Sonbahar rüzgarı özgürce ve yavaş esiyordu ve bilinmeyen iki adam onun inceliğinin tadını çıkarıyordu. Bir tanesinin yüzü sarıydı, boyu son derece uzundu. Keskin gözleri sarı yüzüne orantısız görünüyordu, diğeri ise gölgede biraz daha koyuydu, ama bu genç adamın ten rengi hala arkadaşınınkine oldukça benziyordu.
“Tian Xiang İmparatorluk Şehri son on yılda çok değişti ah.” Orta yaşlı adam, gözleri şehrin sokaklarına bakarken yavaş yavaş yürüyordu. Sesi biraz ıssız geliyordu, sanki farklı bir dünyaya gitmiş ve aniden farklı bir gerçeklikle yüzleşmek üzere geri dönmüştü. “Orası on yıl önce Ye Ailesinin atalarının salonuydu ve ben orada Kardeşlerimle oynayarak büyüdüm… o…” Güldü ama sesi hala ağlıyormuş gibi geliyordu.
“Amca, yine geçmişe takılıp kalmıyorsun, değil mi?” yanındaki genç gülümsedi: “Sonuçta buna alışmalısın. İster insan, ister asker, ister sistem olsun, her şey bir gün ölmek zorundadır: Hayatta başlayan her şey… ölümle biter. Hayat ve ölümle ilgili olmasaydı, ne olursa olsun kimse şöhret ve başarı hakkında endişelenmezdi.”
“Yaşama ve ölüme alışmak….. Söylemesi yapmaktan daha kolay!” Orta yaşlı adam yüksek sesle içini çekti, “Son on yıl kötü bir rüya gibi geçti. Sadece her yerde ıssızlık görüyorum…. Bir zamanlar kardeşlerim vardı ve şimdi hepsi öldü ve ben bu dünyada yalnız kaldım…..”
“Amca, hiç ayaklarımızı düşündün mü?” Genç hafifçe kıkırdadı, ama sanki bu dünyadaki yaşamın ironisiyle alay ediyormuş gibi hafif bir alaycı ipucuyla! O anda, gencin gözleri geçmişi ve bugünü görüyormuş gibi görünüyordu ve diğer her şeyden habersiz görünüyordu. Ayağının altındaki toprağı işaret etti: “Üçüncü amca, kadim zamanlardan beri, on binlerce yıldan beri bu toprak parçasının altına kaç kişinin gömüldüğünü biliyor musun?”

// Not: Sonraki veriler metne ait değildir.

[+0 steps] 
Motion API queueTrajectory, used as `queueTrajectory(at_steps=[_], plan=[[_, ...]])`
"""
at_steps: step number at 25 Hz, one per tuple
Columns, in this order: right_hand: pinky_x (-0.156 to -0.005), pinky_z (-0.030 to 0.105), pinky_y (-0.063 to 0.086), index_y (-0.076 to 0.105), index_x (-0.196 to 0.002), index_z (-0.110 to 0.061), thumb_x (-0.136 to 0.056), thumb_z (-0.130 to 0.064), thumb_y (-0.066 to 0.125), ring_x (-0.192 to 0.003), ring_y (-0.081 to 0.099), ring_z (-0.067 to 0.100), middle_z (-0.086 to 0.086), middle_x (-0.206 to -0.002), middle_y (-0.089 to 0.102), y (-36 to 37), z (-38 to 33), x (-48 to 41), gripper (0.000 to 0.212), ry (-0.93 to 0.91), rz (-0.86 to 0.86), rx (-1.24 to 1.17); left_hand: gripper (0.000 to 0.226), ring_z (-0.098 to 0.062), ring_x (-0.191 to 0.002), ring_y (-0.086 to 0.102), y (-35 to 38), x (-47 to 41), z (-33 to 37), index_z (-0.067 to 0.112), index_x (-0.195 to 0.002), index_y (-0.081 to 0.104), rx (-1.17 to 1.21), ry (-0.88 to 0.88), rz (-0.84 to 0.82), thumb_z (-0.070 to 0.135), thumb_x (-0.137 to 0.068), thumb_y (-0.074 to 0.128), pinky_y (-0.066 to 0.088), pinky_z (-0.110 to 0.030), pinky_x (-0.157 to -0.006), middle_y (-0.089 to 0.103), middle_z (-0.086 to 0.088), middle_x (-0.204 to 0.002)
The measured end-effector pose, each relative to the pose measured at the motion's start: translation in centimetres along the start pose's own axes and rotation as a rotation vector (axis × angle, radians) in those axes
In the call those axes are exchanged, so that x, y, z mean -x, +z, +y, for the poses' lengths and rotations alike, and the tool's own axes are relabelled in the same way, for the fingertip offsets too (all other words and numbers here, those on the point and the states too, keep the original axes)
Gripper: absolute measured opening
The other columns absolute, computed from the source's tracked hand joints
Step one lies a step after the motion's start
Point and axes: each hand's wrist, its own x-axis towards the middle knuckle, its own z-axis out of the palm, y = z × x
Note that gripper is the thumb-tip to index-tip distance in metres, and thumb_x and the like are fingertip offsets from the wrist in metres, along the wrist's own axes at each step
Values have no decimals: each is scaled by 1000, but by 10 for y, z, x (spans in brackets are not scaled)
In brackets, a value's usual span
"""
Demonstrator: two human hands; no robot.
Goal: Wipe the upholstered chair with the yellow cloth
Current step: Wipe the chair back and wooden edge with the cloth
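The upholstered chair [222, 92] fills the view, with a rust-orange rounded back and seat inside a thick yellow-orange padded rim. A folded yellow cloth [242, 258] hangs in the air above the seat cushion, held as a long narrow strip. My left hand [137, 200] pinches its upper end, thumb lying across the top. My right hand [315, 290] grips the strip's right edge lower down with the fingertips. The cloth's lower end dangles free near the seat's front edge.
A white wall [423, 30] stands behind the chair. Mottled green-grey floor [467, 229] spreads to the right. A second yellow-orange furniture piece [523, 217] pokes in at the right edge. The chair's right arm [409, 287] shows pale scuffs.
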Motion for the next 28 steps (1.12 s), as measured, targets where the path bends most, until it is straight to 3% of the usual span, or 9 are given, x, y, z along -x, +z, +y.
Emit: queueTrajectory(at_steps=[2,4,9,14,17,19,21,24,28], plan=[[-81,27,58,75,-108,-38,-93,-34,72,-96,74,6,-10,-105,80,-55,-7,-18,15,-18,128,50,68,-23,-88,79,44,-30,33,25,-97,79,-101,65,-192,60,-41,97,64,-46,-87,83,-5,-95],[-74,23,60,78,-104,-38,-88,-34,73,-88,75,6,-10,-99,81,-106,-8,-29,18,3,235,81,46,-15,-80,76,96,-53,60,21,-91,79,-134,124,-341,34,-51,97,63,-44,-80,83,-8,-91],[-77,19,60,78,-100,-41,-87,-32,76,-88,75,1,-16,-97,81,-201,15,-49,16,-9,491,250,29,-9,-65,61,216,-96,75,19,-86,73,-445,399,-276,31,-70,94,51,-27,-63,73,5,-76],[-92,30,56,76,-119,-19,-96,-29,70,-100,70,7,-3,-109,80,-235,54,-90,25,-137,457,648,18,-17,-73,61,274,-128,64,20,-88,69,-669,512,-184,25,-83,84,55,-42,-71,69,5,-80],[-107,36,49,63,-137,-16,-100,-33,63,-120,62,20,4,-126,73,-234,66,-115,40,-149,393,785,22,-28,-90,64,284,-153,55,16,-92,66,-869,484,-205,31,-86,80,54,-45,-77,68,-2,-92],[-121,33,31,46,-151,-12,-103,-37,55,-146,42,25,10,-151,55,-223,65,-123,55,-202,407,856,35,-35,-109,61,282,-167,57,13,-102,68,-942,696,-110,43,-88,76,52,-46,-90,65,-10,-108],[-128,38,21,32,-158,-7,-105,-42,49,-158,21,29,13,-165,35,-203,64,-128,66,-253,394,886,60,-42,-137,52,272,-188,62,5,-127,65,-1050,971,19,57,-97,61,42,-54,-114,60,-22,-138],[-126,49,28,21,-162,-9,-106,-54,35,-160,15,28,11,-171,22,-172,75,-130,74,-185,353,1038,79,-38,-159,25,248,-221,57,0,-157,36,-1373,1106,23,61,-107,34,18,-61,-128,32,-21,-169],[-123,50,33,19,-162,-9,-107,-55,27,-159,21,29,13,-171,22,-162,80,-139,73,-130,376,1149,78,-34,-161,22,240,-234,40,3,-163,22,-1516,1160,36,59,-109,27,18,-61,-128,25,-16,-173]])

“Bir bakıma aslında hep bir başkasının cesedinin üzerinde duruyoruz! Bu an belki bir dilencinin cesedine bastık ve belki bir sonraki an büyük bir imparatorun kalıntılarının üzerinde duruyor olabiliriz! Bu kalın toprağın oluşturduğu madde…. bir kemik dağından oluşur. Hayat ve ölüm tıpkı kuru ve bitki örtüsü gibidir, bir kez yaşlanıp kuruyunca ölür… o halde ne önemi var? Bir gün, sen ya da belki ben, diğer insanlar tarafından çiğnenmeye hazır olarak bu toprağın altında yatacağım!”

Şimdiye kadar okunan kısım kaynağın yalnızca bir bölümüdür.